> BRIEF
Give back all the data exactly as it was written.

'''

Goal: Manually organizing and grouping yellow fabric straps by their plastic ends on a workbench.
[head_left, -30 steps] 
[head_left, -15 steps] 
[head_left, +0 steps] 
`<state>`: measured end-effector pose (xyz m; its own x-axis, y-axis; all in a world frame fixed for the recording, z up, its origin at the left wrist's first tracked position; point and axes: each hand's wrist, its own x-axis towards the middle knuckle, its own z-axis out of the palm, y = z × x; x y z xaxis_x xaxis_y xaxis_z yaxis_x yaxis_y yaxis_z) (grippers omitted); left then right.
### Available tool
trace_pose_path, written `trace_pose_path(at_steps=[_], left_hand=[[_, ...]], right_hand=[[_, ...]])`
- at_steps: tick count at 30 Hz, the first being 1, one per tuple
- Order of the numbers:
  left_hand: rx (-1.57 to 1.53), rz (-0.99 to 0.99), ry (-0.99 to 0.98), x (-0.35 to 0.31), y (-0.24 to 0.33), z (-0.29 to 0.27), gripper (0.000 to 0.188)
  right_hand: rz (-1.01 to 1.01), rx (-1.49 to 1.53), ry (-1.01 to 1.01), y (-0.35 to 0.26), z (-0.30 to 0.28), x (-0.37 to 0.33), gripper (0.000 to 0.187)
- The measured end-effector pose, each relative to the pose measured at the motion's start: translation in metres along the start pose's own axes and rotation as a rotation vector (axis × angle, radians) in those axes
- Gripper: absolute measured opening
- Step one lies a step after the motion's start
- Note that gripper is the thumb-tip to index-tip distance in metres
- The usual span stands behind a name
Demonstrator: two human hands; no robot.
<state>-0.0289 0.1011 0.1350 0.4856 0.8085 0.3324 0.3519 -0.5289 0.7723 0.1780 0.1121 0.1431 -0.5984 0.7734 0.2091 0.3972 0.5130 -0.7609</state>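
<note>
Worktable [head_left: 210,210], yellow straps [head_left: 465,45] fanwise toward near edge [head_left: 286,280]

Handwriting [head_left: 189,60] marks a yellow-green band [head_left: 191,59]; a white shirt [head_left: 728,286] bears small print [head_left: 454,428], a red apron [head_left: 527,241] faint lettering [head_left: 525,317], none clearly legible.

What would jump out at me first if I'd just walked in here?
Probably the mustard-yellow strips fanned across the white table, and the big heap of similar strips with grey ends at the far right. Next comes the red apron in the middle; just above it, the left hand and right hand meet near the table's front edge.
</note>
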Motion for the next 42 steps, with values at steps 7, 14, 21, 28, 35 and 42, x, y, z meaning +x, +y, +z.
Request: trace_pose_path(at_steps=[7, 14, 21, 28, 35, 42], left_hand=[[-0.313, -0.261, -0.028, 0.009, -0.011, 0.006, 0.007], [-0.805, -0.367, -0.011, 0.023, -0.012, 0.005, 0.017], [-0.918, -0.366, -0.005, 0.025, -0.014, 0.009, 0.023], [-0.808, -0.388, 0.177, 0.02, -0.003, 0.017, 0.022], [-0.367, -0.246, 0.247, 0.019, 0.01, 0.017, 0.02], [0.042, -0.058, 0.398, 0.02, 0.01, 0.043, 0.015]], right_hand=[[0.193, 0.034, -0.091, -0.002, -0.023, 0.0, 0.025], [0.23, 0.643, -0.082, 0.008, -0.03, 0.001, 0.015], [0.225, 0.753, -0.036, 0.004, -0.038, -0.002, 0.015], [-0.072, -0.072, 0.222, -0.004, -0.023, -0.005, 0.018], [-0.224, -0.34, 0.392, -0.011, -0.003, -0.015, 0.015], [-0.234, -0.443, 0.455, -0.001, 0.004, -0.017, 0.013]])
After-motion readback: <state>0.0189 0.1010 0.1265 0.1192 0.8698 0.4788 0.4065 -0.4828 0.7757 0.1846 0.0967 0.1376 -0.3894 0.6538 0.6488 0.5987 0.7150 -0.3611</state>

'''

> WRITTEN REPLY
Goal: Manually organizing and grouping yellow fabric straps by their plastic ends on a workbench.
[head_left, -30 steps] 
[head_left, -15 steps] 
[head_left, +0 steps] 
`<state>`: measured end-effector pose (xyz m; its own x-axis, y-axis; all in a world frame fixed for the recording, z up, its origin at the left wrist's first tracked position; point and axes: each hand's wrist, its own x-axis towards the middle knuckle, its own z-axis out of the palm, y = z × x; x y z xaxis_x xaxis_y xaxis_z yaxis_x yaxis_y yaxis_z) (grippers omitted); left then right.
### Available tool
trace_pose_path, written `trace_pose_path(at_steps=[_], left_hand=[[_, ...]], right_hand=[[_, ...]])`
- at_steps: tick count at 30 Hz, the first being 1, one per tuple
- Order of the numbers:
  left_hand: rx (-1.57 to 1.53), rz (-0.99 to 0.99), ry (-0.99 to 0.98), x (-0.35 to 0.31), y (-0.24 to 0.33), z (-0.29 to 0.27), gripper (0.000 to 0.188)
  right_hand: rz (-1.01 to 1.01), rx (-1.49 to 1.53), ry (-1.01 to 1.01), y (-0.35 to 0.26), z (-0.30 to 0.28), x (-0.37 to 0.33), gripper (0.000 to 0.187)
- The measured end-effector pose, each relative to the pose measured at the motion's start: translation in metres along the start pose's own axes and rotation as a rotation vector (axis × angle, radians) in those axes
- Gripper: absolute measured opening
- Step one lies a step after the motion's start
- Note that gripper is the thumb-tip to index-tip distance in metres
- The usual span stands behind a name
Demonstrator: two human hands; no robot.
<state>-0.0289 0.1011 0.1350 0.4856 0.8085 0.3324 0.3519 -0.5289 0.7723 0.1780 0.1121 0.1431 -0.5984 0.7734 0.2091 0.3972 0.5130 -0.7609</state>
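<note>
Worktable [head_left: 210,210], yellow straps [head_left: 465,45] fanwise toward near edge [head_left: 286,280]

Handwriting [head_left: 189,60] marks a yellow-green band [head_left: 191,59]; a white shirt [head_left: 728,286] bears small print [head_left: 454,428], a red apron [head_left: 527,241] faint lettering [head_left: 525,317], none clearly legible.

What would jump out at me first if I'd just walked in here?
Probably the mustard-yellow strips fanned across the white table, and the big heap of similar strips with grey ends at the far right. Next comes the red apron in the middle; just above it, the left hand and right hand meet near the table's front edge.
</note>
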Motion for the next 42 steps, with values at steps 7, 14, 21, 28, 35 and 42, x, y, z meaning +x, +y, +z.
Request: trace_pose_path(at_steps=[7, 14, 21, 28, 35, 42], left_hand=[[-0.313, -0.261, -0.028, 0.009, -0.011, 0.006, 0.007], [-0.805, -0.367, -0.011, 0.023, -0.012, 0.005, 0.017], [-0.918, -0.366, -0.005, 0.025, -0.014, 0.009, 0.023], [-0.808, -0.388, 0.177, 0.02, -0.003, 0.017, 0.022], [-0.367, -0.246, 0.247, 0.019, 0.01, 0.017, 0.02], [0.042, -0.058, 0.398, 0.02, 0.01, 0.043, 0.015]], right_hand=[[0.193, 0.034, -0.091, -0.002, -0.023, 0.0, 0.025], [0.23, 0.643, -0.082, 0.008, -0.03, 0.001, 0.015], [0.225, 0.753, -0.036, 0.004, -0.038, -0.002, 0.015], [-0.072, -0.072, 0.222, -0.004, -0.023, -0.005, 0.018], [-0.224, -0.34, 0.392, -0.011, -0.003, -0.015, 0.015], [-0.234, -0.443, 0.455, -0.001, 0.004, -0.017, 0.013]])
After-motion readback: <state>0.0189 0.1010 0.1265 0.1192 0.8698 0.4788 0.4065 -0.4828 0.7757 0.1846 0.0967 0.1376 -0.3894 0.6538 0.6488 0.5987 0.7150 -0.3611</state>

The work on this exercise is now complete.